15.Bölüm

47.5K 1.3K 935
                                    

Meriç'den

Nisa'nın dedikleriyle ne yapacağımı bilemedim. Ben onun benden uzak kalmasına benle konışmamasına dayanamazdım ki. Sıkıntılı bir şekilde nefes aldım. Bakışlarım Nisa'nın kızarmış yüzünü bulunca sesli bir şekilde yutkundum. Ne yapmıştım ben böyle?

Nisa ilerlemeye başlayınca ona doğru yürüyüp kolundan tuttum. Kolunu elimden kurtarıp yüzüme bir tane daha tokat attı.

"Sakın bana dokunma Meriç"

Başımı yere eğip dolan gözlerimi sakladım. Ben onsuz yapamazdım. Ama en azından dokunamasam da onu görebilecektim. Eğdiğim başımı kaldırdım. Nisa merdivenleri çıkıyordu.

Şu an büyük bir ikilem içinde kalmıştım. Yanına gitmelimiydim yoksa onu yanlız mı bırakmalıydım?

Telefonumun sesi kulaklarıma dolunca cebimden telefonu çıkardım.

Çağrı Arıyor...

Aramayı cevaplayıp telefonu kulağıma götürdüm.

"Meriç nerdesin?"

"Evdeyim Çağrı"

"Yanına gelelim mi?"

"Yanıma gelmeyin de dışarda bir yerde buluşalım"

Çağrı bir süre sessiz kaldıktan sonra "Bizim barda buluşalım mı?" diye sordu. Bara hiç gidesim yoktu bu yüzden "Bara gitmeyelim. Hasan amcanın meyhanesine gidelim" dedim. Çağrı onaylayınca telefonu kapattım ve merdivenlerden çıkmaya başladım.

Odanın kapısının önüne gelince bir süre bekledim. Meleğimin benimle konuşmaması beni yıkıyordu. Kalbime yüzlerce iğne batırılmış gibi oluyordu.

Yavaşça kapıyı açıp odaya girdim. Meleğim uyuyordu. Giyinme odasına girip üzerimi değiştirdim. Tekrar odaya girip Nisa'nın yüzüne baktım. Gözlerini kırpıştırıyordu ve uyumadığı belli oluyordu. Bakışlarımı yanağına çevirdim. Kızarıklık duruyordu ve parmak izlerim kalmıştı. Sağ gözümden bir damla yaş aktı. Canı çok yanmışmıydı? Sonra bakışlarım dudağına indi. Patlamıştı. Sol gözümden de bir yaş aktı. Keşke dedim. Keşke sinirlerime hakim olabilseydim de Nisa'yı bu hale getirmeseydim.

Yaşlar gözlerimi zorlayınca odadan çıktım. Hızla merdivenlerden inip evden çıkarak arabama bindim. Arabayı çalıştırıp gaza yüklendim ve meyhaneye doğru sürmeye başladım. Araba çalışır çalışmaz göz yaşlarım özgürlüğe kavuşmuştu. Ağlaya ağlaya meyhaneye geldim.

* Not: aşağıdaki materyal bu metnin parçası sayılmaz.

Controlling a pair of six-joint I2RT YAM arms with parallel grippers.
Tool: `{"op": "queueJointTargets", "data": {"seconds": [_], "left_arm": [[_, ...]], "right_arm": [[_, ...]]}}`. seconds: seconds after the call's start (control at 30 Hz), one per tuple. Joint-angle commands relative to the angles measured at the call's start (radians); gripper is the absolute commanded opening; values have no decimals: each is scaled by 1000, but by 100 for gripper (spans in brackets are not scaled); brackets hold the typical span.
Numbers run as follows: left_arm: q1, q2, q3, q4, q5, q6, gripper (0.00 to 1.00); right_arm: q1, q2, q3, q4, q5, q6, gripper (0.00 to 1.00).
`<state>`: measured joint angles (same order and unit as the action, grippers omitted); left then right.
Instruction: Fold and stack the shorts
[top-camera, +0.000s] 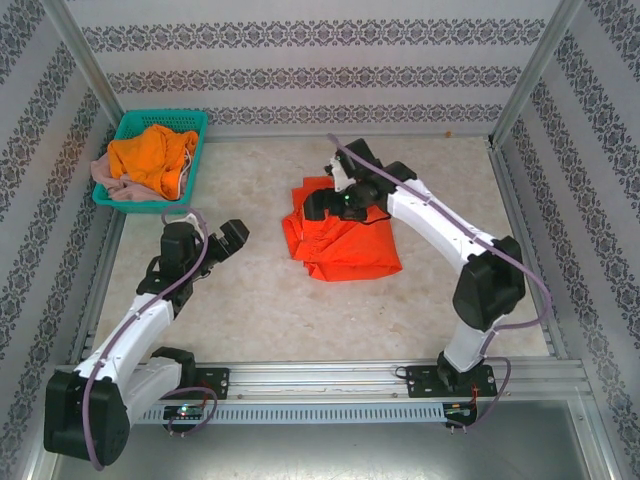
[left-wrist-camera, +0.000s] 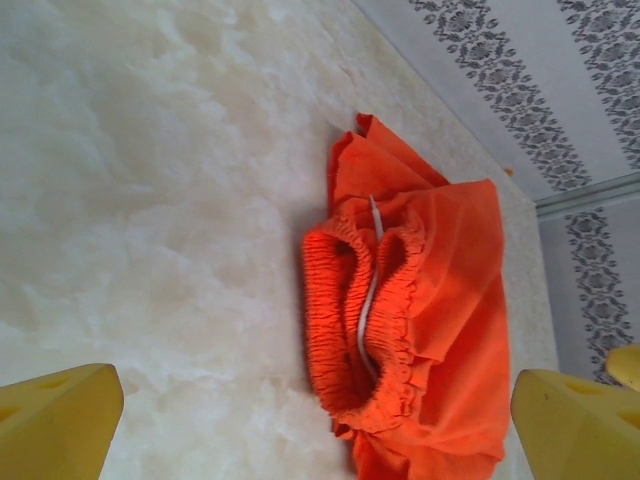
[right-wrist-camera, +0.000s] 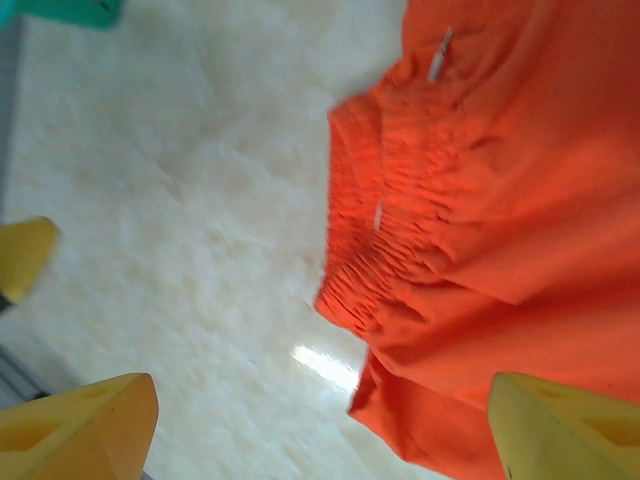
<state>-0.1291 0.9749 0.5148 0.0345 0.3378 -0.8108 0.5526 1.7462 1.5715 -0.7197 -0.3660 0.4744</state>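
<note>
Where the right gripper (right-wrist-camera: 320, 425) hangs over the red-orange shorts (top-camera: 345, 245), its jaws stand wide apart and hold nothing; the cloth lies below them, near the middle of the table (top-camera: 260, 290). The left gripper (top-camera: 232, 240) is likewise spread fully and empty, set well apart from the garment on its left side. The red-orange shorts appear partly folded, with the gathered elastic waistband (right-wrist-camera: 390, 230) turned toward the left arm. Expect light, limp cloth that gives no resistance, sags from any single hold and drags on the table surface. The waistband is judged the firmest place to pinch, since the thin leg fabric is likely to slip or bunch. At the far left corner, the teal basket (top-camera: 165, 115) contains the bright orange shorts (top-camera: 150, 155) heaped on top, with the dusty pink shorts (top-camera: 105, 175) spilling over its left rim. Both await folding.
</note>
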Motion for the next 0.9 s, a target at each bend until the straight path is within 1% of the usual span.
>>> {"op": "queueJointTargets", "data": {"seconds": [0.0, 0.1, 0.13, 0.23, 0.33, 0.4, 0.53, 0.67, 0.73, 0.8, 0.87], "left_arm": [[3, 56, 54, 98, 71, -57, 100], [-1, 111, 83, 109, 87, -64, 99], [-3, 129, 88, 122, 90, -68, 97], [-9, 191, 108, 149, 115, -78, 89], [-15, 243, 129, 167, 136, -82, 85], [-19, 263, 136, 174, 140, -82, 82], [-42, 283, 139, 176, 143, -85, 78], [-114, 297, 127, 173, 110, -89, 78], [-165, 314, 119, 181, 89, -102, 78], [-220, 337, 105, 205, 64, -126, 78], [-275, 370, 94, 243, 48, -154, 78]], "right_arm": [[26, 48, -78, 185, -130, 105, 86], [21, 105, -144, 312, -182, 189, 86], [22, 129, -153, 337, -192, 207, 86], [21, 188, -178, 353, -181, 223, 83], [19, 201, -246, 377, -176, 223, 83], [11, 184, -308, 386, -171, 212, 83], [-25, 85, -480, 378, -152, 159, 83], [-94, -83, -630, 306, -128, 85, 79], [-112, -182, -656, 272, -102, 60, 79], [-106, -264, -644, 235, -43, 38, 80], [-78, -306, -591, 176, 70, 11, 81]]}}
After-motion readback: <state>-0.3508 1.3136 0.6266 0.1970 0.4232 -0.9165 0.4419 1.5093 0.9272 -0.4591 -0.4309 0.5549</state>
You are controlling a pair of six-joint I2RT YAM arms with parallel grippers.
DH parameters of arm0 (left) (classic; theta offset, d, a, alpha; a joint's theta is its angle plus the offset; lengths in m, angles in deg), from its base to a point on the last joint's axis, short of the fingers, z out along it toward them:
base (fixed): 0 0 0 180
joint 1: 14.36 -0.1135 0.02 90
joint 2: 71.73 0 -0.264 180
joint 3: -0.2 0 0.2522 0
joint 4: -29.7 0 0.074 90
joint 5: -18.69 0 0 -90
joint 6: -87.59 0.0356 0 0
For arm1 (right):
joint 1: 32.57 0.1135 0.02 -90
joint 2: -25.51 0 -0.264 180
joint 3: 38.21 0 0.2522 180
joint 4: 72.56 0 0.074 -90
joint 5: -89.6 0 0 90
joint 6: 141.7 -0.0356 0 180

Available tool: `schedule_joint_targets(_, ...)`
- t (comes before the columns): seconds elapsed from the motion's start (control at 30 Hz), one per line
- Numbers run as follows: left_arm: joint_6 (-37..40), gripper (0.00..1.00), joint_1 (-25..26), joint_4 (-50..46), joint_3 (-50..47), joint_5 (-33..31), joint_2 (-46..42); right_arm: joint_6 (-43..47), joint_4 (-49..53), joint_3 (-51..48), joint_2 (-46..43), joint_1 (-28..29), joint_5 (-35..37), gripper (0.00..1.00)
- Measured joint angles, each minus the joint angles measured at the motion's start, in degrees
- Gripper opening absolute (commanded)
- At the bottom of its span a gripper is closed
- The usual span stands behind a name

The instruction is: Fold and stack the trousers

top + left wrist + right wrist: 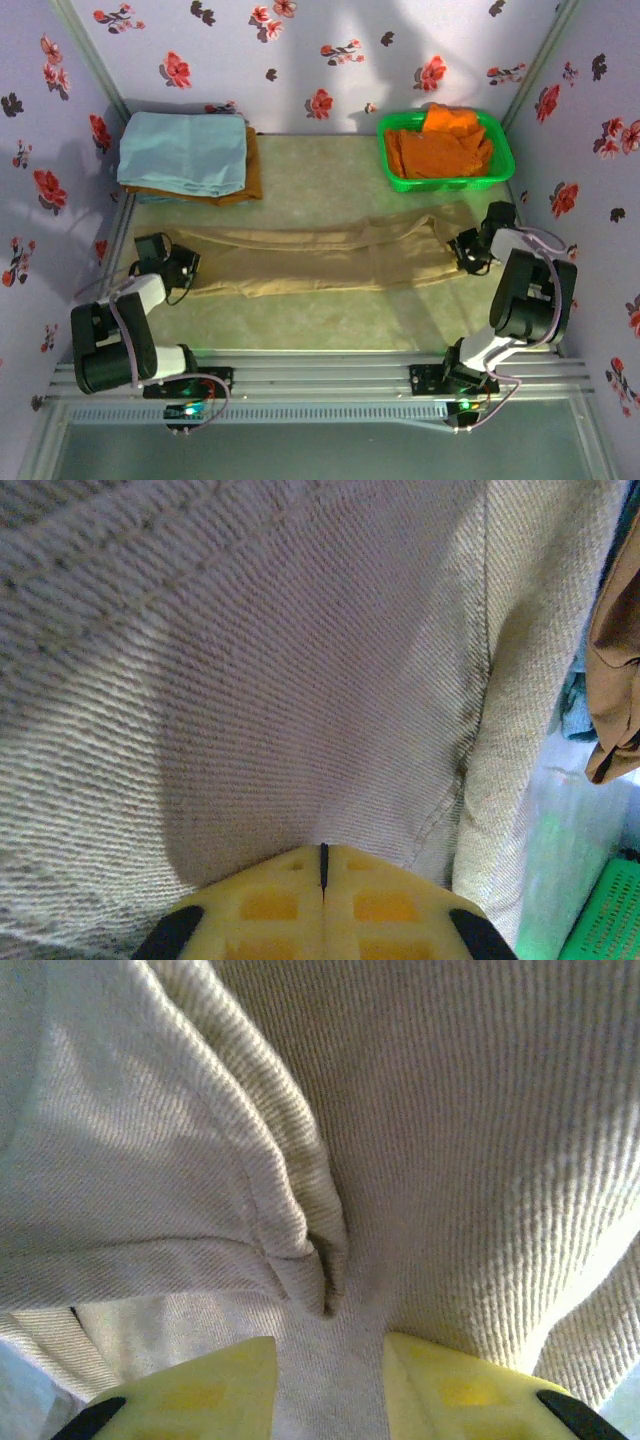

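**Trousers** [320, 262]: one pair, tan. They lie flat and stretched lengthwise across the middle of the table [320, 330], left to right. The waist end is at the right and the leg ends at the left. A seam line runs along the length.

**Left gripper** [188, 268]: at the leg ends. In the left wrist view its yellow fingers [270, 905] are pressed together, leaving a thin dark line between them. Their tips are against the twill cloth. Whether a fold is caught between them cannot be told.

**Right gripper** [463, 250]: at the waist end. In the right wrist view its yellow fingers [200, 1390] stand apart, with cloth lying across the gap. A hemmed fold ends just above them.

**Green basket** [445, 184]: far right corner, well apart from the trousers. It holds crumpled orange garments [445, 145].

**Light blue cloth** [185, 150]: folded, far left corner. It rests on a folded brown garment [255, 172].

**Walls** [300, 50]: pale, printed with red and dark flowers, on three sides.
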Motion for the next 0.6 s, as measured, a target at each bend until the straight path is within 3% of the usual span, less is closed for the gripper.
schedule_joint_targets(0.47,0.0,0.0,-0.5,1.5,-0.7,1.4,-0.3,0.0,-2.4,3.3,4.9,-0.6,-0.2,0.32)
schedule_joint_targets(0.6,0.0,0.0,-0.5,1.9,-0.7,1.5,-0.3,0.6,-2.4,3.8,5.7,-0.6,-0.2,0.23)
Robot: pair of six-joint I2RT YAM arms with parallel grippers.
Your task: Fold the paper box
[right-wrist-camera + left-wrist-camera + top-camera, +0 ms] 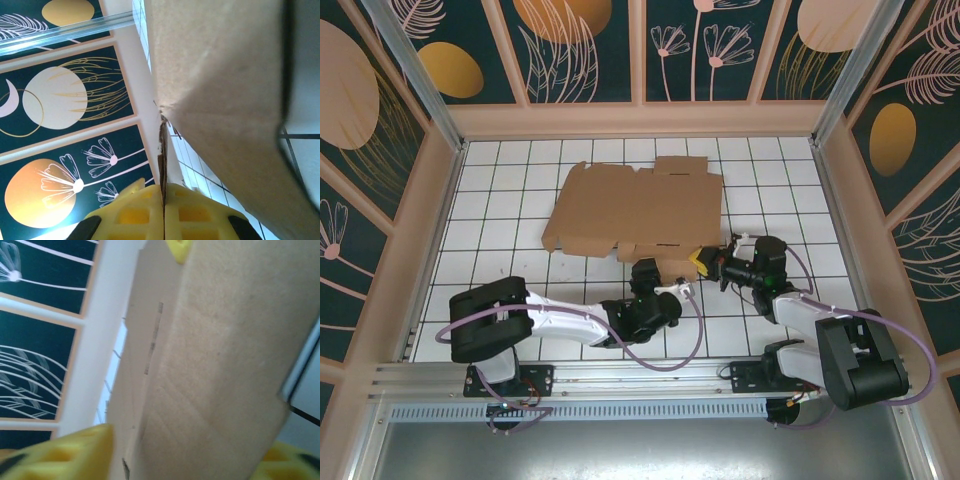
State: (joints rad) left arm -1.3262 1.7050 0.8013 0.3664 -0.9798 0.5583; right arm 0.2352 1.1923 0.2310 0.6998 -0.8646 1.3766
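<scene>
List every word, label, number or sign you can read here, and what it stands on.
No readable text.
The paper box is plain brown, unprinted.
Short dark marks on it in the left wrist view are too blurred to read.
The wall panels carry flower and leaf patterns, no lettering.

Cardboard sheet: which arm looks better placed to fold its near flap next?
Right, probably. The right pincer is shut on the near edge of the paper box, ready to lift that flap; the left pincer is open, gripping nothing.
</scene>
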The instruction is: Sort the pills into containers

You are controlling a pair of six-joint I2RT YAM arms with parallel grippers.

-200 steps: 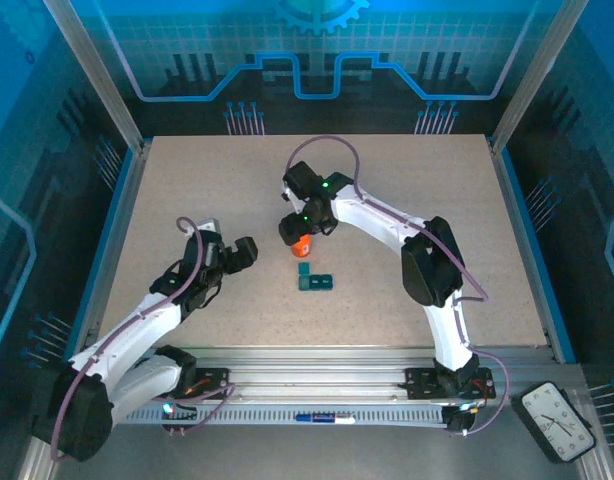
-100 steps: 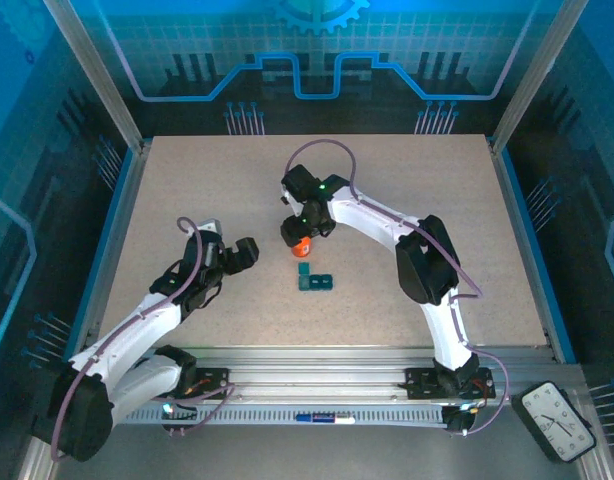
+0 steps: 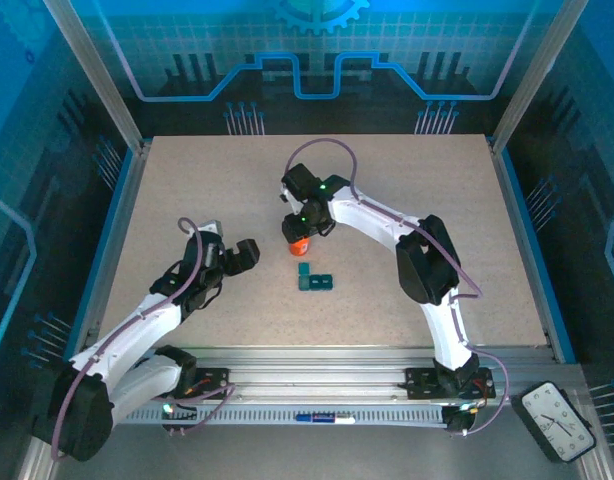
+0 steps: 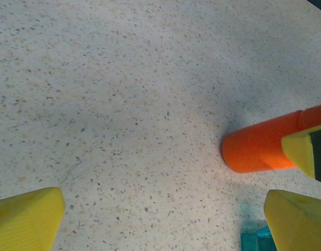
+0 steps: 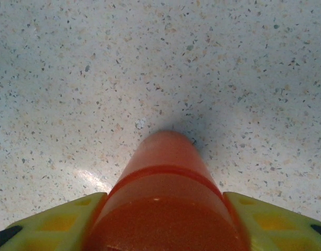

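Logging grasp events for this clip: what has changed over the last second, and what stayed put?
The right hand sank a little over the orange bottle and narrowed its fingers until they flank it on both sides, seemingly gripping it. The bottle stays about where it stood; the left hand, open, and the teal containers have not moved.

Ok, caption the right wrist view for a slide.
Right gripper closed on the orange bottle, yellow fingers against both its sides, above the speckled table.
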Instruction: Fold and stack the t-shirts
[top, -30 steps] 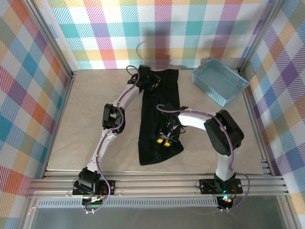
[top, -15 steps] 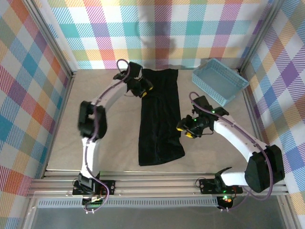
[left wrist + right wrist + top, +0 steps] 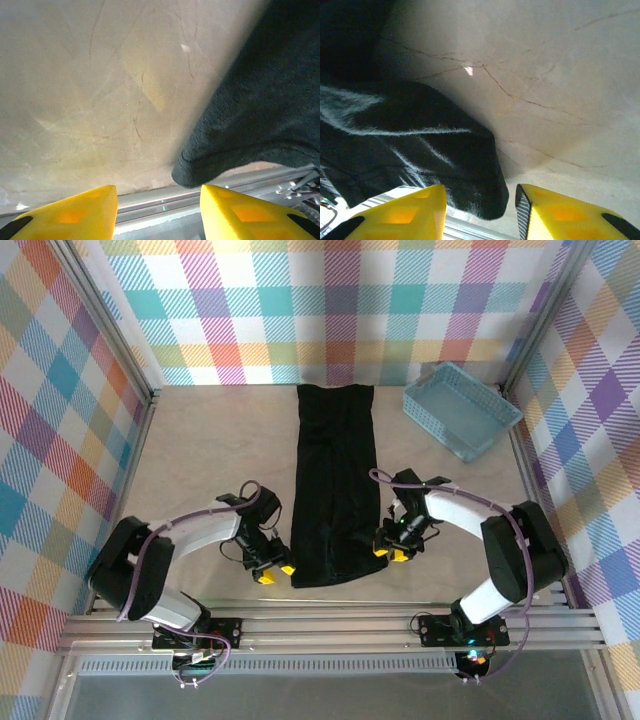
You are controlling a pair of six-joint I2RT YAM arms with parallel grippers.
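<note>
Looking from your left, the left end effector (image 3: 272, 568) sits low on the worktop (image 3: 190, 460), just beside the near left corner of the shirt (image 3: 335, 480). Its yellow fingers (image 3: 65, 215) stand wide apart with nothing between them, and the wrist view puts that rounded corner just ahead of the gap, which I take as lining up to pinch it. The shirt lies flat in the middle of the worktop as one long black strip, narrowed lengthwise and running from the far wall toward the near edge. It is plain and unprinted, and its near end spreads a little wider and looks slightly rumpled. On its other side your right end effector (image 3: 392, 548) is down at the near right corner, also wide, with the cloth corner reaching into the mouth of the gap but not clamped as far as I can tell. Matching corners suggest you mean to lift the near end and fold it toward the far end. The basket (image 3: 462, 410) stands well apart at the far right.
</note>
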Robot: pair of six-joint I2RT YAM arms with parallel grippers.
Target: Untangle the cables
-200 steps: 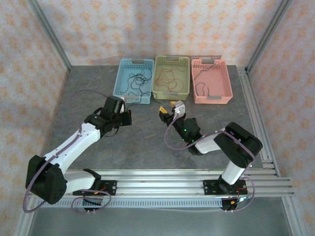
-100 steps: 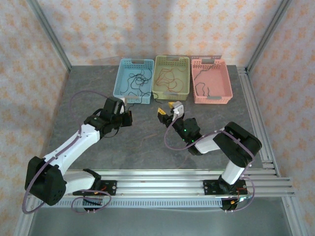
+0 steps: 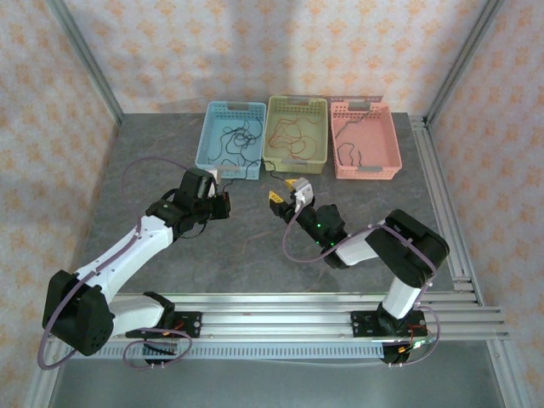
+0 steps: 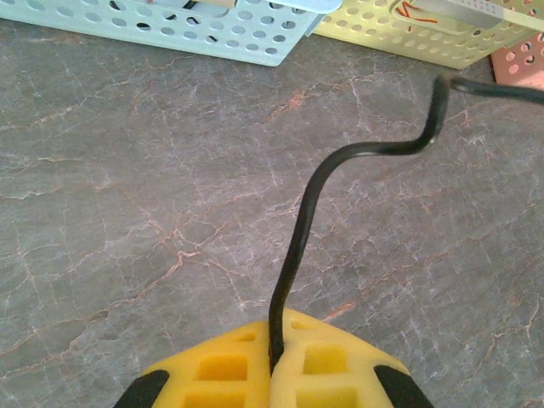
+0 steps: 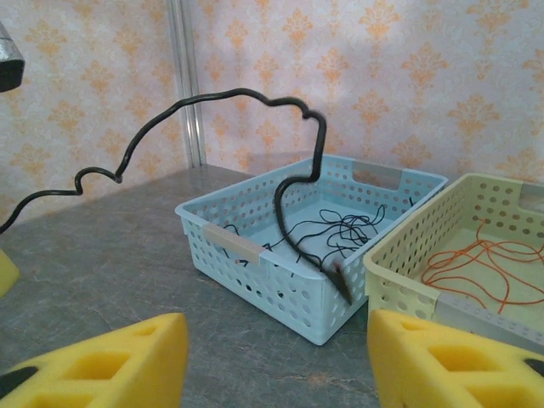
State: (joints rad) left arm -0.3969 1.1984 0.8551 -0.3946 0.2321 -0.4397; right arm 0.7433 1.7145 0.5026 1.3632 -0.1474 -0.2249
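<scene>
My left gripper (image 4: pixel 276 336) (image 3: pixel 223 205) is shut on one end of a black cable (image 4: pixel 306 212), which rises from between the yellow pads and curves right above the table. The same cable (image 5: pixel 229 95) arches through the air in the right wrist view, its free end hanging at the blue basket (image 5: pixel 255 255) rim. My right gripper (image 5: pixel 276 348) (image 3: pixel 283 190) is open and holds nothing, facing that cable from below. More black cables (image 5: pixel 340 229) lie in the blue basket (image 3: pixel 229 136). Orange cables (image 5: pixel 476 263) lie in the yellow-green basket (image 3: pixel 296 132).
A pink basket (image 3: pixel 364 140) with a dark cable stands right of the other two, all in a row at the table's back. Aluminium rails (image 3: pixel 442 195) run along the right and near edges. The grey table (image 3: pixel 153 161) is bare left of the baskets.
My right gripper has shifted a little left and towards the baskets. The left arm has barely moved and keeps its hold on the black cable.
</scene>
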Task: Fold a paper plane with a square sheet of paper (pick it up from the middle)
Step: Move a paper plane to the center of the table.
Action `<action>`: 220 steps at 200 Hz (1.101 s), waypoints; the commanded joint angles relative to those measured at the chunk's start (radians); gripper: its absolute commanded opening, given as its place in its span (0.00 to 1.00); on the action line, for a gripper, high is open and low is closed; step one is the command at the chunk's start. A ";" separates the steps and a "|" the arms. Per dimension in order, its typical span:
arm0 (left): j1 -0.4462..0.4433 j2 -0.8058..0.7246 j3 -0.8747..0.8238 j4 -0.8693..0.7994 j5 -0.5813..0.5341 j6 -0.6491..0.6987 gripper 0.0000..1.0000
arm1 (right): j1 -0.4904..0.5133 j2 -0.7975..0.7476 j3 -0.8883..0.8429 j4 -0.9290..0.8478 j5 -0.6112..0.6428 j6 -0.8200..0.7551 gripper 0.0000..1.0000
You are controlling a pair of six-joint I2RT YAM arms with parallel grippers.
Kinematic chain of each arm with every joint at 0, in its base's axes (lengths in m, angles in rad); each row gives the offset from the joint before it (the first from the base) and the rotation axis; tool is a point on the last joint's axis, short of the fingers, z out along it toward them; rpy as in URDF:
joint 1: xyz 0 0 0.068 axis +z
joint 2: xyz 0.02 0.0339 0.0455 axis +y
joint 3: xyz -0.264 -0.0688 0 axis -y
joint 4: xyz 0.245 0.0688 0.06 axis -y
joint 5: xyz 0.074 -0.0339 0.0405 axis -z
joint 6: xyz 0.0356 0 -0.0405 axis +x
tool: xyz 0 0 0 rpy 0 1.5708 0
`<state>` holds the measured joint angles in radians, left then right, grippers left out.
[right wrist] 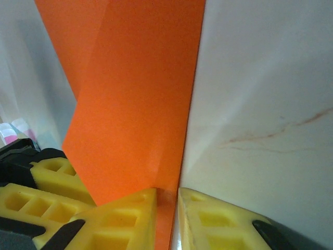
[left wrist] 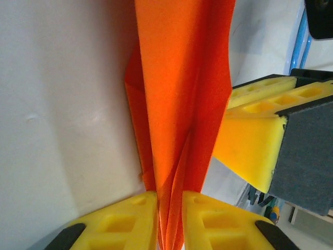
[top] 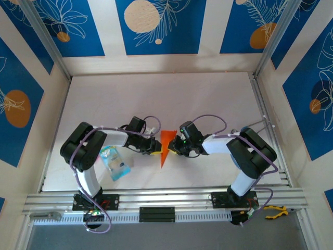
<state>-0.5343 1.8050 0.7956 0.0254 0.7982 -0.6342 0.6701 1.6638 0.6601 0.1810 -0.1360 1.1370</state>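
Pinching one orange paper plane (top: 166, 140) from both sides

There are no words to read here; the print on the small blue and clear packet (top: 115, 162) is too small to make out.

Count them: one paper plane; one packet; two arms; two claws, each with two yellow fingers; one tool with yellow handles (top: 274, 211) lying on the metal rail (top: 171, 199) by the right arm's base.

The left claw (top: 157, 151) is almost pressed together; its yellow fingers (left wrist: 125, 224) pinch the folded layers of the plane, with only the thin paper between them. The right claw (top: 175, 148) is almost pressed together too; its yellow fingers (right wrist: 130, 213) pinch the plane's other edge. The two claws face each other with the plane between them, and their fingers are just beside each other.

The plane is about halfway between the left and right edges of the tabletop (top: 156, 99), closer to the near edge than the far edge; its wide end points to the far edge and its sharp tip points to the near edge. I cannot tell if it touches the tabletop.

The packet lies flat near the near left corner, just beside the left arm and well apart from the plane.
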 commanded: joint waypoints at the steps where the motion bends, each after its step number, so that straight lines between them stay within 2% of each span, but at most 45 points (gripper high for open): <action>1: 0.004 0.022 0.000 0.042 0.046 -0.018 0.20 | 0.010 0.021 -0.003 0.040 -0.034 0.018 0.18; 60: 0.004 0.018 -0.016 0.090 0.056 -0.047 0.16 | 0.004 0.014 -0.020 0.058 -0.039 0.028 0.18; 120: 0.004 -0.074 0.011 -0.037 -0.063 0.017 0.12 | 0.000 -0.066 -0.032 0.007 0.001 0.025 0.21; 166: -0.010 -0.117 0.065 -0.186 -0.168 0.087 0.11 | 0.003 -0.127 -0.019 -0.010 0.002 -0.001 0.28; 189: -0.019 -0.123 0.073 -0.205 -0.189 0.094 0.12 | 0.008 -0.126 0.004 0.002 -0.009 -0.007 0.37; 220: -0.029 -0.121 0.079 -0.211 -0.198 0.091 0.11 | 0.021 -0.077 0.059 -0.006 -0.027 -0.017 0.41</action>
<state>-0.5514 1.7081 0.8501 -0.1364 0.6262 -0.5667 0.6769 1.5543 0.6640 0.1879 -0.1394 1.1416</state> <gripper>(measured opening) 0.115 0.400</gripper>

Arabadan inmeden önce göz yaşlarımı silip ağlamamı durdurdum.

Meyhane kapısından içeriye girince Arda ve Çağrı'yı her zamanki masamızda buldum. Zaten onlardan başka kimse yoktu. Durumumu anlamış olmalılarki meyhaneyi kapattırmışlardı. Hızlı adımlarla yanlarına gittim. Sofra mükemmel bir şekilde hazırlanmıştı ama yiyecek durumda değildim. Nisa yemek yemezken ben nasıl yerdim ki?

"Meriç ne oldu hadi anlat bize?"

Çağrı'nın sesi kulaklarıma dolunca bakışlarımı ona çevirdim. Soran gözlerle bana bakıyordu. Derin bir nefes alıp her şeyi anlattım. Anlatmam bitince bir süre kimseden ses çıkmadı. Daha sonra Arda "Sürtük demicektin be Meriç" dedi.

Sadece sustum. Ne diyebilirdim ki? Çağrı Arda'nın koluna vurdu ve konuşmaya başladı.

"Kendini nasıl affettirmeyi düşünüyorsun?"

"Bilmiyorum"

Çağrı başını olumlu anlamda sallayıp "İstersen sana yardım edebiliriz" dedi. Başımı olumsuz anlamda salladım. Bunu kendim yapmalıydım.